Descending into the crevasse the Senior Scout Leader struggled to maintain his composure. He was too old for this style of work but he persisted. Utilizing his torch and other equipment he saw contained in the wall of the glacier what appeared to be a heavily modified Far Trader. As he noted this he then started to see electrical current traversing from pillars of ice. Firing much like electricity arcing from a Jacob’s Ladder. On arrival back at the surface the pair agreed that they needed to free the ATV and bring the Ship’s Boat to this point to investigate further what was occurring.
Destruction
Making it back to the Ship’s Boat was an arduous journey and the pair rested for the evening (after a few drinks of course). On awakening a large squall had picked up and the Senior Scout Leader took the Ship’s Boat up and to the ATV. Unfortunately on coming in to land the wind shifted the Ship’s Boat and drove it sideways into the ATV, crushing it and wedging the Ship’s Boat in the crevasse. Disturbed but not beaten he attempted to pull the Ship’s Boat out with his piloting abilities.

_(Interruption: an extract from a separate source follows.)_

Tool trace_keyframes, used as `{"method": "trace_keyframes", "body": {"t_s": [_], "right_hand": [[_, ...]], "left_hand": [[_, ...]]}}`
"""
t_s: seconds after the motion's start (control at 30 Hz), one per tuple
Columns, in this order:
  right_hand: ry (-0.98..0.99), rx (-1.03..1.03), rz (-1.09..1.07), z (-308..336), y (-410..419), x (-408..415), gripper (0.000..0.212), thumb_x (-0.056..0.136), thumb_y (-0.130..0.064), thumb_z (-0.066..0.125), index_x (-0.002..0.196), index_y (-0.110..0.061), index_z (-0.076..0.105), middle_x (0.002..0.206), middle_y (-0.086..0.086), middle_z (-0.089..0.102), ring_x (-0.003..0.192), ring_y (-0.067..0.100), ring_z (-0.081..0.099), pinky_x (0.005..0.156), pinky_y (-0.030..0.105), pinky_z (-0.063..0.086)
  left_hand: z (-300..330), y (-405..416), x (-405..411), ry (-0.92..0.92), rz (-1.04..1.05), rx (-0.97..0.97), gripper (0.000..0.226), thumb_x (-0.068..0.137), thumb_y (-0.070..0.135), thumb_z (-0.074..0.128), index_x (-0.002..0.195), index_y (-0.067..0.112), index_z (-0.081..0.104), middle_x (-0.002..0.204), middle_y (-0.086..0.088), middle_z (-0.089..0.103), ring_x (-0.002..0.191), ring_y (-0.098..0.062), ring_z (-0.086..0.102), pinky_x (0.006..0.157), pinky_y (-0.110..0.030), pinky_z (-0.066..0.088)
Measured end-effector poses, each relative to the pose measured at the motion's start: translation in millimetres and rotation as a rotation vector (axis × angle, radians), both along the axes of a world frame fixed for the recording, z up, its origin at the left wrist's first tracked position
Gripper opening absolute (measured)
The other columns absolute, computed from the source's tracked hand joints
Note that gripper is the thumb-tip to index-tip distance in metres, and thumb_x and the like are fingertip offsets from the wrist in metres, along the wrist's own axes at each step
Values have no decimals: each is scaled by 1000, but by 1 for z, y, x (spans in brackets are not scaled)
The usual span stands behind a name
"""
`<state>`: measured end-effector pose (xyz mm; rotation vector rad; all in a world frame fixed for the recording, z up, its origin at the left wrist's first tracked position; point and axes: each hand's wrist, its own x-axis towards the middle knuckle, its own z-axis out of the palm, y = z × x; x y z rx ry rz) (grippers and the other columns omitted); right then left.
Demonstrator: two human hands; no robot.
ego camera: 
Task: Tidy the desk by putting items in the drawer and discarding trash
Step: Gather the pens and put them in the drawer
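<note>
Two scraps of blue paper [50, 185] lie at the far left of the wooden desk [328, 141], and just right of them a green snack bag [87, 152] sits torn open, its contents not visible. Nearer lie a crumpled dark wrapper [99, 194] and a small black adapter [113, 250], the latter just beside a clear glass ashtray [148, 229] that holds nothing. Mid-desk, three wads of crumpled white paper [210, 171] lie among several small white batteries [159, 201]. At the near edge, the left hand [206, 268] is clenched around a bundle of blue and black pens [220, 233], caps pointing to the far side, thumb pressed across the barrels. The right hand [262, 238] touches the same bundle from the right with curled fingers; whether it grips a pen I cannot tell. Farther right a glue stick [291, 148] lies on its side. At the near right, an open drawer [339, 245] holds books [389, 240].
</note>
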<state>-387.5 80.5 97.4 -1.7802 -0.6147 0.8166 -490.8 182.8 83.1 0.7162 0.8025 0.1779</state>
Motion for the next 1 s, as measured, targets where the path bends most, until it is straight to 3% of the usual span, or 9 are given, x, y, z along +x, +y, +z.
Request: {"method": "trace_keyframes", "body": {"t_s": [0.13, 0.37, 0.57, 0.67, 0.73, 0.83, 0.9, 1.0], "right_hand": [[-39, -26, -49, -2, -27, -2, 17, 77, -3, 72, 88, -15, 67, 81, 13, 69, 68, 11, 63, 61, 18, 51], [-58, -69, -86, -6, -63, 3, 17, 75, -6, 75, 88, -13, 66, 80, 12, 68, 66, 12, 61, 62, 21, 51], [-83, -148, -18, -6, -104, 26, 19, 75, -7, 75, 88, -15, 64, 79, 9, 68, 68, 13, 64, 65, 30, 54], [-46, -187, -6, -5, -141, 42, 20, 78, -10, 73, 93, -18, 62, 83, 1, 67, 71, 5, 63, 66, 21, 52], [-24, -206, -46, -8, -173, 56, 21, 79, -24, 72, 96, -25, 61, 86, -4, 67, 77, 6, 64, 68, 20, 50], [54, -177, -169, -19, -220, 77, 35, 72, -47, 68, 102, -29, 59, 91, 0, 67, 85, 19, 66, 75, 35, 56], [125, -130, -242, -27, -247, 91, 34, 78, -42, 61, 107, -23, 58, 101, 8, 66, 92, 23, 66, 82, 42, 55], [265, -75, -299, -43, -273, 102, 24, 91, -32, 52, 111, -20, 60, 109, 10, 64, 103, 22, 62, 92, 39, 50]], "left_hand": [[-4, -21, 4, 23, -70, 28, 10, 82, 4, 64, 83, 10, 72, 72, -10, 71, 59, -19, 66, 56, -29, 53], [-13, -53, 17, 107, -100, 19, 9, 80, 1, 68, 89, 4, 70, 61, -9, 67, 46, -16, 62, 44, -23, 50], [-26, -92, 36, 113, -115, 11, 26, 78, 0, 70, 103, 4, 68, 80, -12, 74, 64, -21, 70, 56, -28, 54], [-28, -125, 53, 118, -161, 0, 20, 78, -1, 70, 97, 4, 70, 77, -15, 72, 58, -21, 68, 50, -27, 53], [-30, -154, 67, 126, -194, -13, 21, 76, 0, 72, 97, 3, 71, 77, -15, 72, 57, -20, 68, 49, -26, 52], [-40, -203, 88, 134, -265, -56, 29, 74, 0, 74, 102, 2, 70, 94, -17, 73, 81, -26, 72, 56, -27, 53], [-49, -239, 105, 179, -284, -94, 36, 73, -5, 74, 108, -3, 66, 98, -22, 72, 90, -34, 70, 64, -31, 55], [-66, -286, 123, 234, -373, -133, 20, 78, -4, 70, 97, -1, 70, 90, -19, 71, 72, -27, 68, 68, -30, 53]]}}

A loud scream of metal called out and immediate decompression answered his tender ministrations. The Ship’s Boat was badly damaged and certainly not in any condition to fly without extensive repairs that they were unequipped for. The Far Trader entombed in the glacier now seemed their only salvation. Piling up some grav sleds the pair made their way across the glacier on foot back to the Far Trader.
Icy Tomb
Lowering themselves into the glacier again they now noted that much of the Far Trader appeared to be in a liquid pocket of frigid ice. The cargo hold still seemed to be encased in ice and so the good Doctor determined that they should take shifts making their way to the cargo bay. He took the initial shift and avoided disaster many times with some superior engineering calls. But with an endurance of one there was only so much he could do before the Senior Scout Leader took to cutting into the ice. The Doctor had about enough time to make a drink from the bottles that he had brought with him when he heard a crack. A significant shift in the ice. He turned to give a warning only to see a large wall of ice shatter and the large lake full of frigid water kill the Senior Scout Leader and shoot toward him. The good Doctor just got the drink to his lips as the tsunami of frigid ice engulfed him forever.
Final Thoughts
This is a perfect ending for this. You may think that I have a story mapped out for this, but it is not true. I have a series of situations that I can envisage but they are directly affected by outcomes of games. I never imagined that this game would end with the experienced scouts at the bottom of a lake of water. There was a lot of discovery still to be had but this makes a great stepping stone for the next Momentary Lapse of Reason session, Learning to Fly. In fact the situation I thought I would be starting with is completely different now! What happened to the most trusted Scouts in the system? Does this mean there is a hostile alien life species? What effects does this have in the Bathune system?
Learn through play
This is precisely what I talk about. I had so much fun learning about this story. The genesis of the story came from me (and Momentary Lapse of Reason I suppose) and blossomed into a story of companionship and tragedy. The players were prepared for this as they knew it was a one shot and they too marveled at the horrible, horrible dice rolls that caused the deaths of these two incredibly talented characters. You do not need to force a story if you have a premise that is surrounded by the parameters that the players are likely to interact with. Flow with the players decisions and build the consequences from them – brilliant games will occur! Keep rolling.